By now, we should know to **not** treat categorical variables as ordinals.

Let's review the reason.

Treating a word as an ordinal 
$$\text{rep}(w) \in \mathbb{R}^1$$ 
would imply
- "apple" < "orange" is a sensible statement
- that this ordering is meaningful to a Machine Learning model

**Example**

Linear regression:
$$
\y = \Theta^T \text{rep}(w)
$$

Predict $\y$ given feature vector (attributes) $\text{rep}(w)$
- by learning parameters $\Theta$

Suppose that we tried to encode word $w$ with an integer:  $\text{rep}(w) = I_w$.
- $I_\text{apple} = 10 * I_\text{orange}$
    - means "apple" has 10 times the impact on prediction $\hat{\y}$ as "orange"
    - impact is $\Theta * I_w$
- Re-encoding "apple" with a value 10 times larger would make it 10 times more important
       

## Sparse Represention of words by One Hot Encoding (OHE)

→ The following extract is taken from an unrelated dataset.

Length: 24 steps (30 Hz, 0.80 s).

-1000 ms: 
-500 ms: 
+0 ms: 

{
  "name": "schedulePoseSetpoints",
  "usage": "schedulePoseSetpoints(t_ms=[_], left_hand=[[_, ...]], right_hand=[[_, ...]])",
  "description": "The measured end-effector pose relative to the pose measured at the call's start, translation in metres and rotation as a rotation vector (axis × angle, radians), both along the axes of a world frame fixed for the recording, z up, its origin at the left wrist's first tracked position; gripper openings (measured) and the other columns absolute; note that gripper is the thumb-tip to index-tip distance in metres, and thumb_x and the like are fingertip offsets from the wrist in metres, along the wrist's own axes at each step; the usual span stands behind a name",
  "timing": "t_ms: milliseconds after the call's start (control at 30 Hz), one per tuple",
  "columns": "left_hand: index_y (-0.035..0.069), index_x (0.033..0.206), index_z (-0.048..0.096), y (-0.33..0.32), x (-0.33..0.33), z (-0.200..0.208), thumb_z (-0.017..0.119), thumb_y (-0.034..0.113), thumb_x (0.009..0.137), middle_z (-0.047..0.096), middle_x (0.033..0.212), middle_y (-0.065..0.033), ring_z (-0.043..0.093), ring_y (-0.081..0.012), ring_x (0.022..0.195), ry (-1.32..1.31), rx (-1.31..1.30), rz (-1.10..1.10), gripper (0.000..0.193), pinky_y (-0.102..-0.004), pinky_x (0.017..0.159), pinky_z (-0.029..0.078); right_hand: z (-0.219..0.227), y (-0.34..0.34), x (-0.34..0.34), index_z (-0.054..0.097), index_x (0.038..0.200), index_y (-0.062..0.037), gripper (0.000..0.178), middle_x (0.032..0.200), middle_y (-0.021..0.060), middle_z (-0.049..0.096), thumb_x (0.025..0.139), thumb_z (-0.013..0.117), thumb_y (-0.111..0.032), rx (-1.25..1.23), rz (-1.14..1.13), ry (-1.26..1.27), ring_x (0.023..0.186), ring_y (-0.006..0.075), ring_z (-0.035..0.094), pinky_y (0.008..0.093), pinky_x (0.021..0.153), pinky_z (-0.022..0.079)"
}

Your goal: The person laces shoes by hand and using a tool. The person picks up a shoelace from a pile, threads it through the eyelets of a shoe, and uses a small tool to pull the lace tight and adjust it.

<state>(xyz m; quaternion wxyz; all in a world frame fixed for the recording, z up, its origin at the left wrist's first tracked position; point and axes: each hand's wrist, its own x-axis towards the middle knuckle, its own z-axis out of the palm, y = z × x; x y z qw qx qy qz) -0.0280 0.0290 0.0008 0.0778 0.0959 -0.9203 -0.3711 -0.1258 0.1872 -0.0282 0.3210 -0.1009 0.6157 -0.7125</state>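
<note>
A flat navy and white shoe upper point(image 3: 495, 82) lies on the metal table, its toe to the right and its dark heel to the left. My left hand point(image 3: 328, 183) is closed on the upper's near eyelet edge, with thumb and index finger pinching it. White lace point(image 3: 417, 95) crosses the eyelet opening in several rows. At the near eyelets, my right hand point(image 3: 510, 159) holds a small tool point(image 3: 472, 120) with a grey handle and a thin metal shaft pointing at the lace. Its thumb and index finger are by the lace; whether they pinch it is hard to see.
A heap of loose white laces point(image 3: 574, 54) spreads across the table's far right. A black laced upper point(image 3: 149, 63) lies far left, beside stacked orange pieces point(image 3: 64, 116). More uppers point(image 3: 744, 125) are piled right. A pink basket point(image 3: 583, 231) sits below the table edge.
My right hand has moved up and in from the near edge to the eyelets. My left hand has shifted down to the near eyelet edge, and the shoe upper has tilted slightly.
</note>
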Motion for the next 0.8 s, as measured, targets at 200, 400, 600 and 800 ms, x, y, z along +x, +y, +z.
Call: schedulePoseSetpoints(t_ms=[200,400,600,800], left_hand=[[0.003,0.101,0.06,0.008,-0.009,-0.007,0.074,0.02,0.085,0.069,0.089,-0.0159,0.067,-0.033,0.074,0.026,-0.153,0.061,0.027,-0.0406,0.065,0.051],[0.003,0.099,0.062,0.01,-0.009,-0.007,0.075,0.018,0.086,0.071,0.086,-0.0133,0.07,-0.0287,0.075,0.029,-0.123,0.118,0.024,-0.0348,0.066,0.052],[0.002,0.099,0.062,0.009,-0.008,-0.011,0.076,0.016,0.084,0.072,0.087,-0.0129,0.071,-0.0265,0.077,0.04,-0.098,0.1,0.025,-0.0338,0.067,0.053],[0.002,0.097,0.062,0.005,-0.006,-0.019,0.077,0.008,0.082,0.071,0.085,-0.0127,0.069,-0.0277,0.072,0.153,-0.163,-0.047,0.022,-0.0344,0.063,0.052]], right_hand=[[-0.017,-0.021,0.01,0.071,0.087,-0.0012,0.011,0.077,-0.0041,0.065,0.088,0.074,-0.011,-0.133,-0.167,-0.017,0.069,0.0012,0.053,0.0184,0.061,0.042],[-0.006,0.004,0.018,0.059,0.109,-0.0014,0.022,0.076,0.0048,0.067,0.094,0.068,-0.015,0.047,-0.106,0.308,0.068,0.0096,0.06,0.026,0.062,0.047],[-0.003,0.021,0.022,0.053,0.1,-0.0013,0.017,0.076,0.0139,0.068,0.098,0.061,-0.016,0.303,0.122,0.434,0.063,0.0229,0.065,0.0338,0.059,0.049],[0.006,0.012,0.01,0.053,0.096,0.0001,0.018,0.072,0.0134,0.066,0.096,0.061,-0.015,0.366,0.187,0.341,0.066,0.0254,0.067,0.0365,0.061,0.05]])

So the natural way of representing a word is as a categorical variable
- indictor per word: $\text{Is}_\text{apple}$
- One Hot Encoding

OHE is a *sparse* representation
- length of $\text{rep}(w)$ is $| \V |$, yet only a single non-zero element

The problem is that there are lots of words !
- $|V|$ is large !
- $\text{rep}(\w)$ length is $|\w| |\V|$

# Issue 2: Word-streams are variable length

We are already familiar with two ways of dealing with variable length input
- Use a Recurrent model, which handles sequences of arbitrary length
- Convert to a fixed length representation using pooling

## Fixed length representation via pooling

One way to deal with a sequence $\w$ of words is to convert it to a vector  of **fixed length**.

Once the length is fixed
- Classical and Deep Learning models taking fixed length inputs
can work as usual.

Doing so usually involves losing the ordering information.

### Bag of Words (BOW): Pooling

We define a *reduction* operation $\text{CBOW}$
- convert a sequence $\w$ of $||\w||$ elements
- each element of length $|| \text{rep}(\w_\tp) ||$
- to a fixed length vector of length $|| \text{rep}(\w_\tp) ||$

This will necessarily lose token order: this method is called *Bag of Words (BOW)*

There are many operators to achieve the reduction, which we will group under the name *pooling*

#### Sum/Average
$$
\text{CBOW}(\w) = \sum_{\tt=1}^{||\w ||} {  \text{rep}(\w_\tp) }
$$

Since $\w_\tp$ is a vector, the addition operation is element-wise.

So the composite vector for the sequence is the sum of the vectors of each element in the sequence.

We can easily turn the Sum into an average by dividing by $||\w||$

#### Count vectorization:  

In the special case that 
$$\text{rep}(\w_\tp) = \text{OHE}(\w_\tp)
$$

$\text{CBOW}(\w)_j$ is equal to the number of occurrences in sequence $\w$ of the $j^{th}$ word in $\V$.

This is often called *Count Vectorization*.

#### TF-IDF

Count Vectorization is simple but ignores a basic fact or language
- word "importance" is often inversely correlated with frequency in $\V$

In English: 
- the words "a", "the" and "is" are extremely high frequency (so high counts in most $\w$).
- but are so common as to convey little meaning

On the other hand, a rare word (or sequence of words) may be very distinctive ("Machine Learning").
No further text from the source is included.